The surgeon closed up the incision as best he could, dabbing constantly at his suture lines in order to see where he was placing his needle. He looked up at the anaesthetist. “This is getting worse,” he said.

“He needs whole blood,” the anaesthetist said.

“Yes.”

The military used walking blood banks—cadres of soldiers on base who volunteered to donate blood for mass casualties. They were all screened regularly for infections and unusual antibodies and in the sexless and drug-free environment of KAF this was a strategy that could be workable where in other contexts it would not be. When they were needed, the donors were called in and a half-litre of blood was taken from them and run right into the wounded.

With fresh warm blood, the battle wounded revived with unprecedented speed. Their disordered clotting normalized and their colour improved fast. Fresh warm blood contained things that the distilled and chilled product did not, and it turned out that those things were more important than anyone could have guessed.

The anaesthetist asked the lab to activate the walking blood bank. The tech hesitated, as the walking blood bank was supposed to be used in mass casualty situations. But the anaesthetist insisted: “This is Colonel Matheson.” The debate stopped and the donors were contacted.

But by the time they had come in and were giving blood, Matheson was in worse trouble than ever, the urine in his catheter bag was claret, the secretions coming from his endotracheal tube were pink and frothy, his oxygen requirements were climbing and still, and again, the acidosis was severe. The anaesthetist had heard he had seven kids.

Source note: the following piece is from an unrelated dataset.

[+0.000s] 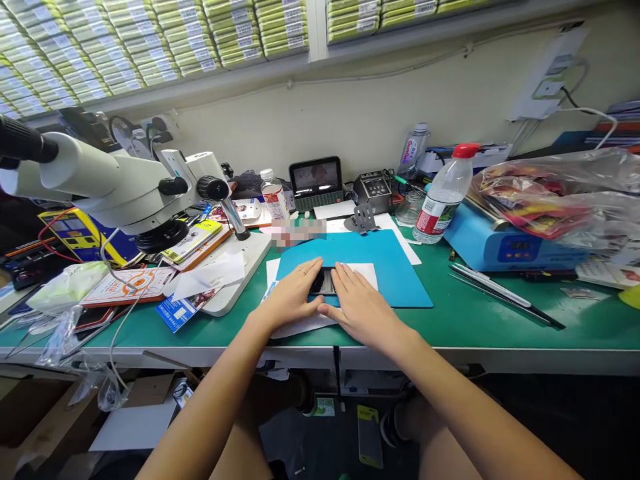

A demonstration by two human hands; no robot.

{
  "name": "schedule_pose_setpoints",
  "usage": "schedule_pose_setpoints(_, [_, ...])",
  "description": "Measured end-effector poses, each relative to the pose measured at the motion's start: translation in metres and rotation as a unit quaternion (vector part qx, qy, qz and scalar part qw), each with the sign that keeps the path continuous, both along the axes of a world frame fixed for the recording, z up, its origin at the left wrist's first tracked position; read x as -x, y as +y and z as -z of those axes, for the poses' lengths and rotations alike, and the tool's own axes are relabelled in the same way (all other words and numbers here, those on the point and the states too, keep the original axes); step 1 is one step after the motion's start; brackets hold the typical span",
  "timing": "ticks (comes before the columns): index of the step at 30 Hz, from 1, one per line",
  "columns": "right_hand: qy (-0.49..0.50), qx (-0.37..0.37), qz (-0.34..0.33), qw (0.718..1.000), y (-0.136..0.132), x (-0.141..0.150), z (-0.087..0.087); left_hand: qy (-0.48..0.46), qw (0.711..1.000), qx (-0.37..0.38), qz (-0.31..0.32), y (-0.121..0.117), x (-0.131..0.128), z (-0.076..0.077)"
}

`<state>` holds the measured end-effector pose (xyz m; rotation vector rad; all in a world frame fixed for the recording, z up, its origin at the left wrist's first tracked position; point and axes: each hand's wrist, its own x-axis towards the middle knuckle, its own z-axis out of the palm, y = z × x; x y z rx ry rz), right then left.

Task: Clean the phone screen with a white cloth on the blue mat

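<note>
A dark phone (323,283) lies on a white sheet (367,270) over the blue mat (395,267) at the middle of the green bench. Both my hands lie on it, side by side. My left hand (293,297), with a ring on one finger, covers the phone's left end with fingers stretched out flat. My right hand (357,303) presses on the phone's right end, fingers also flat and together, thumb touching the left hand. Only a narrow strip of the phone shows between the two hands.
A white microscope (115,183) stands at the left over packets and papers. Behind the mat are a small screen (316,180), a soldering station (373,190) and water bottles (443,197). A blue heater box (505,243), plastic bags (555,193) and tweezers (500,293) lie at the right.
</note>
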<state>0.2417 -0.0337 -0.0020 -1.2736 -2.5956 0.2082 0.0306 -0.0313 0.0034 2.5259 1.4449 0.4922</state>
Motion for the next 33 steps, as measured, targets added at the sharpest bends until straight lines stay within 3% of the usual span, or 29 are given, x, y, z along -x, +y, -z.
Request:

In the café Rashid had noticed the agitation of the senior officers when they came in after the morning briefing, but there was no saying what was up with that. There never was. Agitated officers were not uncommon in the days and weeks before operations were to unfold.

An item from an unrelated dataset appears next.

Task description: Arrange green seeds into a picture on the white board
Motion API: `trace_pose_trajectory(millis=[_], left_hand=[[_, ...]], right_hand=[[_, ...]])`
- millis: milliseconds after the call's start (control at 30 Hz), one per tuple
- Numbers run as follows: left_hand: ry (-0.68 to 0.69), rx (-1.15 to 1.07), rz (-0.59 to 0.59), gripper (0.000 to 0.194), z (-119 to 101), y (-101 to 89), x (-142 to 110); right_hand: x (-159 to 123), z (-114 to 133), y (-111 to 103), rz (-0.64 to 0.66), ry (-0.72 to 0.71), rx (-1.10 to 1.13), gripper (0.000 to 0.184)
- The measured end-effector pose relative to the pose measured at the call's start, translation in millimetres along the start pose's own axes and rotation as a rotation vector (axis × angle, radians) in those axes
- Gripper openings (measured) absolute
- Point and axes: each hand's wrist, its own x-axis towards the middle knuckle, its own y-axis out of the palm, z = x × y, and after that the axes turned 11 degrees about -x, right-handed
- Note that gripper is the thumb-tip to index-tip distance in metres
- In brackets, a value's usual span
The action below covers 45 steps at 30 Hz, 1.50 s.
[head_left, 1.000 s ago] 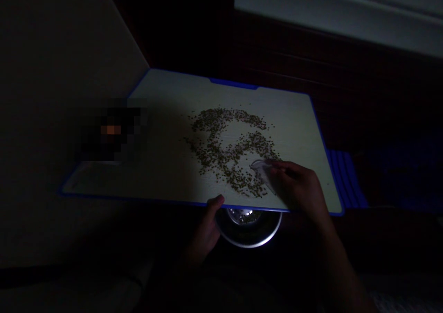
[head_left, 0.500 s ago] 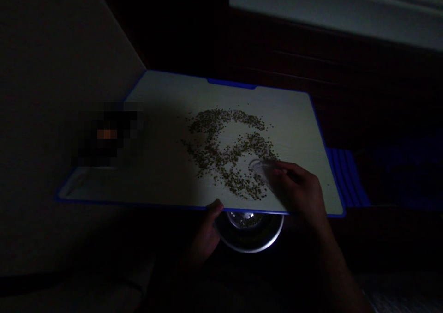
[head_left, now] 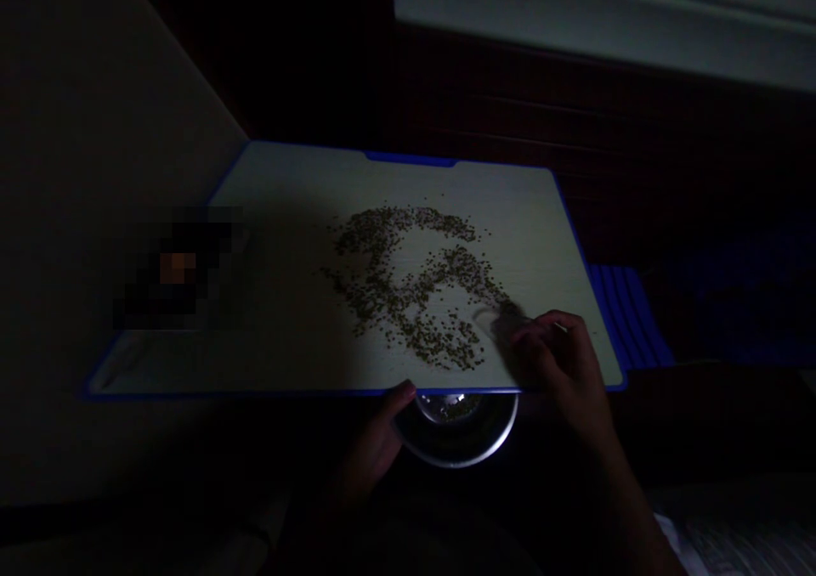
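A white board with a blue rim lies flat, and small dark greenish seeds are spread over its middle in curved bands. At the board's front edge is my left hand, thumb on the rim and fingers out of sight underneath. A shiny metal bowl sits beside it, partly under the board, with some seeds inside. My right hand is closed on a thin, clear plastic-looking piece, low over the right part of the board. The far tip of that piece is beside the seeds.
A blurred-out dark patch covers the board's left end. Blue striped cloth or plastic shows past the right edge. Behind is dark wood-like panelling under a pale ledge. The room is very dim.
My right hand has moved slightly right and toward me with the clear piece, now tilted differently. My left thumb stays at the board's edge. The view has shifted a little.
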Motion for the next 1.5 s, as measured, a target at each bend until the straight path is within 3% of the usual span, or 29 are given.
trace_pose_trajectory(millis=[133,267,400,833,1500], left_hand=[[0.026,0.011,0.002,0.068,-3,1.1,-3],[0.000,0.021,-0.021,0.053,-6,4.4,-5],[-0.042,0.022,-0.040,0.038,-7,7.1,-5],[-0.032,0.090,-0.032,0.042,-7,4.7,0],[-0.060,0.042,-0.028,0.040,-8,9.3,-5]], right_hand=[[-3,-2,-10,0.102,-0.069,-0.156,0.046],[-7,0,-17,0.168,-0.184,-0.317,0.020],[-10,3,-17,0.169,-0.279,-0.384,0.011],[-11,-5,-17,0.096,-0.353,-0.478,0.008],[-6,0,-15,0.119,-0.395,-0.510,0.010]])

Mohammed was in the back at the computer, reading the news. He had been told to google “Bagram Black Prison” and he had. But as he read the pieces that popped up, he resented having been told to do this. He shut his eyes in angry confusion. He opened them up again. He looked out at the soldiers in the café. Could any of them have been a part of such things? Hooks in the mouth? Electric shocks? How could this ever have happened?

The Danish surgeon and the Dutch anaesthetist stood at the foot of the colonel's bed and watched the ventilator wheeze and sigh. The surgeon
said, “The whole blood isn't helping. Could he have an ongoing bleeder we didn't see?”

The Dutch anaesthetist: “It's not impossible.”

“Maybe his only chance is that there is, and we could fix it.”

“He's not going to survive the trip to Landstuhl, that is for sure.”

“We're just watching him spiral, now. And we're almost out of B-pos donors.”

“He might not survive another thoracotomy.”

“He won't survive another six hours like this. His kidneys are shutting down. His acidosis is worse. Every time we draw blood everything is more deranged. Multi-organ system failure. We can't just do nothing.”